Plants did OK, but not as good as they were capable of.  Finished out with just over 3.5 oz. dry.

Like Hick said- cut your space to 3 x 3 and you should actually get better results.


----------



## leafminer (Oct 28, 2009)

I'm running 5 plants under 400W of mixed spectrum, mainly HPS, and they do fine. HPS works well for veg too. I'd add some CFL to fill in any shady spots.


----------



## BurntBuddah (Oct 28, 2009)

Wow i feel special now hehe all you experienced grower's replying to my noob threads makes me feel good inside lol, anyways i found a 600 watt hps light on ebay for $265.48 including shipping fee tell me what you think about it.Will it be suitable for both my area's whichever one i choose to grow in.Now if i were to use the 600 watt hps grow light system would that create to much heat and humidity for my closet which is Grow Area (A)?
Grow Area (A) 66x26x108 
Grow Area (B) 48x48x77


Pro's For Grow Area (A)
In my closet out of the way unnoticeable.
Con's
Ventilation issue,heat issue's,odor issues
Less space less yield

Pro's For Grow Area (B)
Perfect grow space for 4 plant's
Easy Ventilation and no heat or odor issue's
More yield
Con's
Cost 130$ and is taking up space in my room
*Digital 600 watt HPS GROW LIGHT 600w COOL TUBE 
*

http://cgi.ebay.com/Digital-600-wat...emQQptZLH_DefaultDomain_0?hash=item5d260bc67e


 * SYSTEM OVERVIEW *  
100% BRAND NEW!
600 watt HPS/MH Digital Greenhouse Electronic Ballast.
Cool Tube 6" x 19" Glass Tube Reflector with built-in 15' Cordset
GrowBright Brand High Output 95,000 Lumen 600 watt High Pressure Sodium Lamp/Bulb
Complete grow light system  Just attach the reflector, screw in the light bulb and plug in and GROW!


----------



## DonJones (Oct 28, 2009)

BurntBuddah,

Your light system has what I consider the most important feature -- the ability to use either the HPS or MH bulb in the same light.  That way you can use the MH to veg -- the added blue will help -- and then switch the same light to the HPS to flower where the additional red spectrum is very beneficial.


----------



## DonJones (Oct 28, 2009)

I just searched ebay for the item number you posted and it wouldn't come up.  What catagory was it under?


----------



## BurntBuddah (Oct 28, 2009)

Just typed 600 watt hps grow light lol here's the link my bad didnt have enough post count to post links at the time 

http://cgi.ebay.com/Digital-600-wat...emQQptZLH_DefaultDomain_0?hash=item5d260bc67e


----------



## BurntBuddah (Oct 29, 2009)

Can anyone please tell me if this light will work well for my grow area and what about the reflector for it is that to small?I really need to know as soon as possible seeing ill be ordering it today god bless and thankyou


----------



## DonJones (Oct 30, 2009)

I haven't had any personal experience with that type of reflector, but I hear good things about them.  I believe The Hemp Goddess uses them and she is an old timer and a moderator.  She has a thread in the DIY section on building a similar light with 2 150s, one in each end.

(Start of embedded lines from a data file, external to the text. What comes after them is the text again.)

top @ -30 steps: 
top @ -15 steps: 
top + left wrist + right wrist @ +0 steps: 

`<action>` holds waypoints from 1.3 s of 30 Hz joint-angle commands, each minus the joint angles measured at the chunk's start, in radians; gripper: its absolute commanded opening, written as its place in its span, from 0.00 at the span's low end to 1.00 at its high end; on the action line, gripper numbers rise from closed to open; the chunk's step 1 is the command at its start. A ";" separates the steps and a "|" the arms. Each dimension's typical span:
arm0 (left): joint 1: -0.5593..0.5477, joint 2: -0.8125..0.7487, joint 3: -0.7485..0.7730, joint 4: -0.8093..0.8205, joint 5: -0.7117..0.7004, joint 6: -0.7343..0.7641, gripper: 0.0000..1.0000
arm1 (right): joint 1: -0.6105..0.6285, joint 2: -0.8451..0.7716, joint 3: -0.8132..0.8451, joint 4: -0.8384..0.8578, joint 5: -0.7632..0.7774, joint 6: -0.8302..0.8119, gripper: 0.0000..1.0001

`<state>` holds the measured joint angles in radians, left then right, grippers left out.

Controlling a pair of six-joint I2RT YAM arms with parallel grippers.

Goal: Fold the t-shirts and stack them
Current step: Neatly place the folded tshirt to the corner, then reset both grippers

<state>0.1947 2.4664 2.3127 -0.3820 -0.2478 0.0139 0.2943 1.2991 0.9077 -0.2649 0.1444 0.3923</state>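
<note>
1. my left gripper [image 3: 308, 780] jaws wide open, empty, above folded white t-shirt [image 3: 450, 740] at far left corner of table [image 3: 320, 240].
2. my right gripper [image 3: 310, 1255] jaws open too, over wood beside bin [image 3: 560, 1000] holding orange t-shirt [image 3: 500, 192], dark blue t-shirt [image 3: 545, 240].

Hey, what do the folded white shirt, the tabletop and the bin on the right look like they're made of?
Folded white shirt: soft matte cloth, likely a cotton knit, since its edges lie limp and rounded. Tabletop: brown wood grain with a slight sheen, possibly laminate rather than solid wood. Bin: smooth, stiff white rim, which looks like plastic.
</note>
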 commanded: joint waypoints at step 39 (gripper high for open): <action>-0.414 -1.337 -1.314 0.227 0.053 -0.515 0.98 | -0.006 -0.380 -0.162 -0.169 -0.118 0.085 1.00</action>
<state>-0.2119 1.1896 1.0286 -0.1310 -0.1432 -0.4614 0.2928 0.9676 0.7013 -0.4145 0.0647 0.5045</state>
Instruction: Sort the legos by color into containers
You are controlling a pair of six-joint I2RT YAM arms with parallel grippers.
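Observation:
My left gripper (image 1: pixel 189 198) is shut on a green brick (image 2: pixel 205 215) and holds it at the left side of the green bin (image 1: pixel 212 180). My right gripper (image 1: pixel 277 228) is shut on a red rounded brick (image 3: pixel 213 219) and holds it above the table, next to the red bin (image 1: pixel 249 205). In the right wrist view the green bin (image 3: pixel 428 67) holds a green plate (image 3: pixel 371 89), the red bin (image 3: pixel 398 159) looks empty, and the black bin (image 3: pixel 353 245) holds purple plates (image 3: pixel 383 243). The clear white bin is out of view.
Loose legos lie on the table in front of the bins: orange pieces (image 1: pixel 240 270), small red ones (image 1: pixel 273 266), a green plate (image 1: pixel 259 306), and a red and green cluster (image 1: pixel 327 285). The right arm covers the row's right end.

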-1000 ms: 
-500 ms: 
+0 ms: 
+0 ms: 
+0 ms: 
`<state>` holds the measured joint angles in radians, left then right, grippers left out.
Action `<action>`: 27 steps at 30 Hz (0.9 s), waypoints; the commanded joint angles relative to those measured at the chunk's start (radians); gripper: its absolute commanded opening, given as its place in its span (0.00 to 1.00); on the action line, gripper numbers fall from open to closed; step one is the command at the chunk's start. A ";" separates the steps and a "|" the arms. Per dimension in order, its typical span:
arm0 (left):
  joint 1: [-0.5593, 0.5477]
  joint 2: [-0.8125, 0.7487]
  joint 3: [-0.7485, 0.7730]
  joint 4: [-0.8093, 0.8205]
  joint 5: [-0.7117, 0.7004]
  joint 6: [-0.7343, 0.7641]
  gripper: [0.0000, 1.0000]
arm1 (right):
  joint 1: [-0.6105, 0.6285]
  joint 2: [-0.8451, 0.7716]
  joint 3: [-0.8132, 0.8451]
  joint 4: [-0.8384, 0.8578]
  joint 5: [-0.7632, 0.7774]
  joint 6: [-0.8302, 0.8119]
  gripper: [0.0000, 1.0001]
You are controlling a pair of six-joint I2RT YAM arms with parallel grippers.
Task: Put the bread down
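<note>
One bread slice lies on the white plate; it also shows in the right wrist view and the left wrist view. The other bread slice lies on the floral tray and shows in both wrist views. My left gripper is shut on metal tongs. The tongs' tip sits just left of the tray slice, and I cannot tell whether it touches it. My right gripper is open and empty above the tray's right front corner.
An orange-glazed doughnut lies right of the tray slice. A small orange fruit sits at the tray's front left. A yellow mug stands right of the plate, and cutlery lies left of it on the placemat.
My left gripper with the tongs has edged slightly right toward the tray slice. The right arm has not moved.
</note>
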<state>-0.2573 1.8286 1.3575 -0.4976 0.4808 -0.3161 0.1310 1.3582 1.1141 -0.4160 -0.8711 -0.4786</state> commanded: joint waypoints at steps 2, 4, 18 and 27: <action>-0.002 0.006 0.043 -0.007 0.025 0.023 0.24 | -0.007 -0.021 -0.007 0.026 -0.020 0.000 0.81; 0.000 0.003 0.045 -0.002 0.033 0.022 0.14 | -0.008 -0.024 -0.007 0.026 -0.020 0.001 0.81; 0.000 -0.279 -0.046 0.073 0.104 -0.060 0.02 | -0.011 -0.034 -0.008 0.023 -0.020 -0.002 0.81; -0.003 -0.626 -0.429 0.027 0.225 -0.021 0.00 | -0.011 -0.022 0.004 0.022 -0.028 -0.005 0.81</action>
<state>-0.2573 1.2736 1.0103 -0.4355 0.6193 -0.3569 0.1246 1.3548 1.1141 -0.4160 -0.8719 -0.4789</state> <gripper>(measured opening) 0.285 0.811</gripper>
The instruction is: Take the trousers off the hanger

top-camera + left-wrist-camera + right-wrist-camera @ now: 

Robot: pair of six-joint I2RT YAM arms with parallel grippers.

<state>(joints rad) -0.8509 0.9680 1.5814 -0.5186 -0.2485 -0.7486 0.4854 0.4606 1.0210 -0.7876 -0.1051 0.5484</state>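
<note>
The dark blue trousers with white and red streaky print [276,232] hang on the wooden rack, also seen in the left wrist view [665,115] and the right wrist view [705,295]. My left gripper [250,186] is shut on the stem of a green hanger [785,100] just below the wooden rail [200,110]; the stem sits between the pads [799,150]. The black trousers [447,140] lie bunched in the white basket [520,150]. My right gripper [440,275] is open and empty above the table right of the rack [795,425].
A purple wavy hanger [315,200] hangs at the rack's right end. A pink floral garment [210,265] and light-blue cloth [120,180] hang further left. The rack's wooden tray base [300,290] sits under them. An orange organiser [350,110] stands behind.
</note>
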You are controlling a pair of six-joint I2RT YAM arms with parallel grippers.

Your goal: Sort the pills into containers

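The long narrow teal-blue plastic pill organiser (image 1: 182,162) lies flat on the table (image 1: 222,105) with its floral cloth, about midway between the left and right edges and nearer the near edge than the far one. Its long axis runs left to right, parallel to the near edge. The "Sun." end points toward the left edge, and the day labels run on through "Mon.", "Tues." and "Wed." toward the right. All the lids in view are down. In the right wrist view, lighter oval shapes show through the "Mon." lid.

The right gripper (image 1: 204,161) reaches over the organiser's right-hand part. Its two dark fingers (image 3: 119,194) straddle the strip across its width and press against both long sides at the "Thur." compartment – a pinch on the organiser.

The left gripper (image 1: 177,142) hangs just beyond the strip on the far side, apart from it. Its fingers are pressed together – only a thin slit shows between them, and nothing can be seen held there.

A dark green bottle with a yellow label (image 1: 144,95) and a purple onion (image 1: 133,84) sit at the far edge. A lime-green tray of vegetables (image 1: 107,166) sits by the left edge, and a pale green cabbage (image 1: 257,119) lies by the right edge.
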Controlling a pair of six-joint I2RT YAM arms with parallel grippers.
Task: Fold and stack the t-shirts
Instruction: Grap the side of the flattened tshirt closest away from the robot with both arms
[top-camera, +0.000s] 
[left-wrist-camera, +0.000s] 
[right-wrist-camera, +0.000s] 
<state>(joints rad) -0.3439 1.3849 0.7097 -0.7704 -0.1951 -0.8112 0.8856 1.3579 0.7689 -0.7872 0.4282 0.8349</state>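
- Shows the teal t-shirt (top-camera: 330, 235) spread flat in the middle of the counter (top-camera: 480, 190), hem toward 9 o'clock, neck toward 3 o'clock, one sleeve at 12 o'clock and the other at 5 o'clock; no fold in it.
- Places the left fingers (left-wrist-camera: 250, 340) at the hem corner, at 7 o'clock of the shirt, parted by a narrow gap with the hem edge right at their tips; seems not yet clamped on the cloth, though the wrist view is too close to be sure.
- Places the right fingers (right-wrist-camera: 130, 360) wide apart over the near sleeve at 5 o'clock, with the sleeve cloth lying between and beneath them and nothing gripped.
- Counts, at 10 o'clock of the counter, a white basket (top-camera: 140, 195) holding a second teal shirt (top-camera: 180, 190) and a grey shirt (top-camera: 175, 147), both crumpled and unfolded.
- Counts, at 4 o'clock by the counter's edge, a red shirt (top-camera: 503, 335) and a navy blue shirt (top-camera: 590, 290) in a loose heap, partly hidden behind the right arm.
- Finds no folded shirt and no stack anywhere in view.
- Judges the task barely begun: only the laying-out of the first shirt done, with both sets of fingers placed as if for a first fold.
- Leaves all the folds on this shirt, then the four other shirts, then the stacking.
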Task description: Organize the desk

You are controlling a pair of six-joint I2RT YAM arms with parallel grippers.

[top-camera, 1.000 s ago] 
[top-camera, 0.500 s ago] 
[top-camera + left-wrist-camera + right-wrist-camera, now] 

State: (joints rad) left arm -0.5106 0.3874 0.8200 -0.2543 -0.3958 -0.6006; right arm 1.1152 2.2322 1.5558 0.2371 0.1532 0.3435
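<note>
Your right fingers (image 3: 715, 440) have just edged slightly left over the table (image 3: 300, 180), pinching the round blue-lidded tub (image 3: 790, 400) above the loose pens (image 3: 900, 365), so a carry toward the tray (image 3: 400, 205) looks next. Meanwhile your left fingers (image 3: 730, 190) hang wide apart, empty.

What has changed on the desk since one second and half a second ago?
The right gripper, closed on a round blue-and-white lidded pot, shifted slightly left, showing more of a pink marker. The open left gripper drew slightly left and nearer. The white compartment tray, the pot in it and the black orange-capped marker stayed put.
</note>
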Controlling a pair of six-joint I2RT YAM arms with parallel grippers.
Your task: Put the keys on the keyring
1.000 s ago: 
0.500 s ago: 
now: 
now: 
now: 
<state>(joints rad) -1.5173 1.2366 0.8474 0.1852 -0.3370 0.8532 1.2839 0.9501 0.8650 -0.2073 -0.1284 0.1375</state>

One drawback that I see is I'm pretty sure you will ALWAYS HAVE TO HAVE A FAN BLOWING THROUGH THE TUBE ANYTIME THE LIGHT IS ON TO KEEP IT SAFE, EVEN IF YOU DON'T NEED TO ELIMINATE THE HEAT FROMM THE GROW ROOM.


----------



## The Hemp Goddess (Oct 30, 2009)

DonJones said:
			
		

> I haven't had any personal experience with that type of reflector, but I hear good things about them.  I believe The Hemp Goddess uses them and she is an old timer and a moderator.  She has a thread in the DIY section on building a similar light with 2 150s, one in each end.
> 
> One drawback that I see is I'm pretty sure you will ALWAYS HAVE TO HAVE A FAN BLOWING THROUGH THE TUBE ANYTIME THE LIGHT IS ON TO KEEP IT SAFE, EVEN IF YOU DON'T NEED TO ELIMINATE THE HEAT FROMM THE GROW ROOM.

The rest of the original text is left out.